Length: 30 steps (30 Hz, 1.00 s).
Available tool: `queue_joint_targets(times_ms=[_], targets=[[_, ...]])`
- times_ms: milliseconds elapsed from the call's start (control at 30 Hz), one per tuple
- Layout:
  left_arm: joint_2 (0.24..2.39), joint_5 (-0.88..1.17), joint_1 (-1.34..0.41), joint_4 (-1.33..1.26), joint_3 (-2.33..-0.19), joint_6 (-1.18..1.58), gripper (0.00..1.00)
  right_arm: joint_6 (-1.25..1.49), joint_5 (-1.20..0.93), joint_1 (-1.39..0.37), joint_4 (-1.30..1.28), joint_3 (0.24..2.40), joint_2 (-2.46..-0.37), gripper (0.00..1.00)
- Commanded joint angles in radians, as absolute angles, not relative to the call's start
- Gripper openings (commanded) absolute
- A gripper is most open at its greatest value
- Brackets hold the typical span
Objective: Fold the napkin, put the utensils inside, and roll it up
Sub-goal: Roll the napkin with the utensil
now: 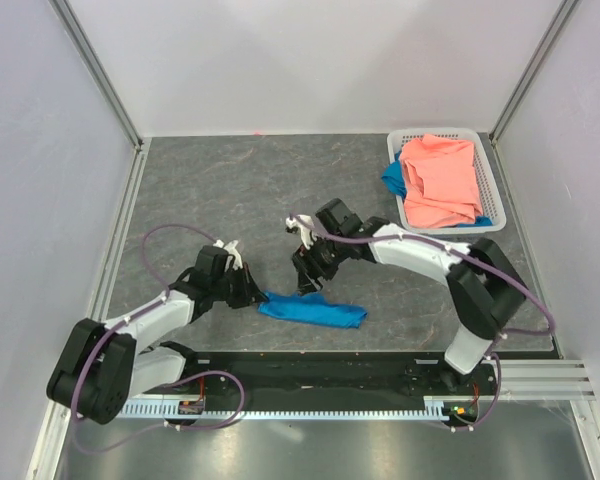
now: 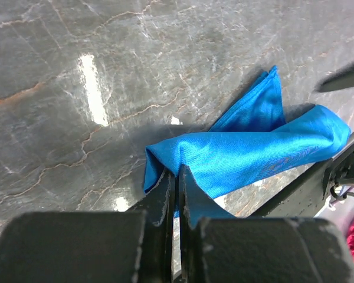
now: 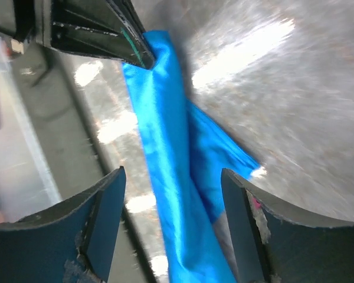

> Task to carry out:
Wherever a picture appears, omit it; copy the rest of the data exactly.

> Solution for this problem:
Length: 30 steps (30 Hz, 1.00 s).
Available tool: `queue_joint_targets(times_ms=[_], targets=[[_, ...]])`
- times_ms: milliseconds elapsed from the call's start (control at 30 Hz), one per tuple
- Layout:
  left_arm: joint_2 (0.24..2.39), joint_5 (-0.88..1.17), joint_1 (-1.34..0.41), joint_4 (-1.33..1.26), joint_3 (-2.33..-0.19), joint_6 (-1.18..1.58), gripper (0.00..1.00)
  right_arm: joint_6 (-1.25..1.49), joint_5 (-1.20..0.93), joint_1 (-1.39..0.37), joint_4 (-1.30..1.28), joint_3 (0.24..2.40), joint_2 (-2.46..-0.37), gripper (0.00..1.00)
- Commanded joint angles in radians, as absolute angles, not relative to the call's start
- Gripper openings (commanded) absolute
- A gripper is most open at its greatest value
- Brackets hold the typical span
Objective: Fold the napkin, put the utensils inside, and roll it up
Sub-goal: Roll the napkin with the utensil
now: 
now: 
now: 

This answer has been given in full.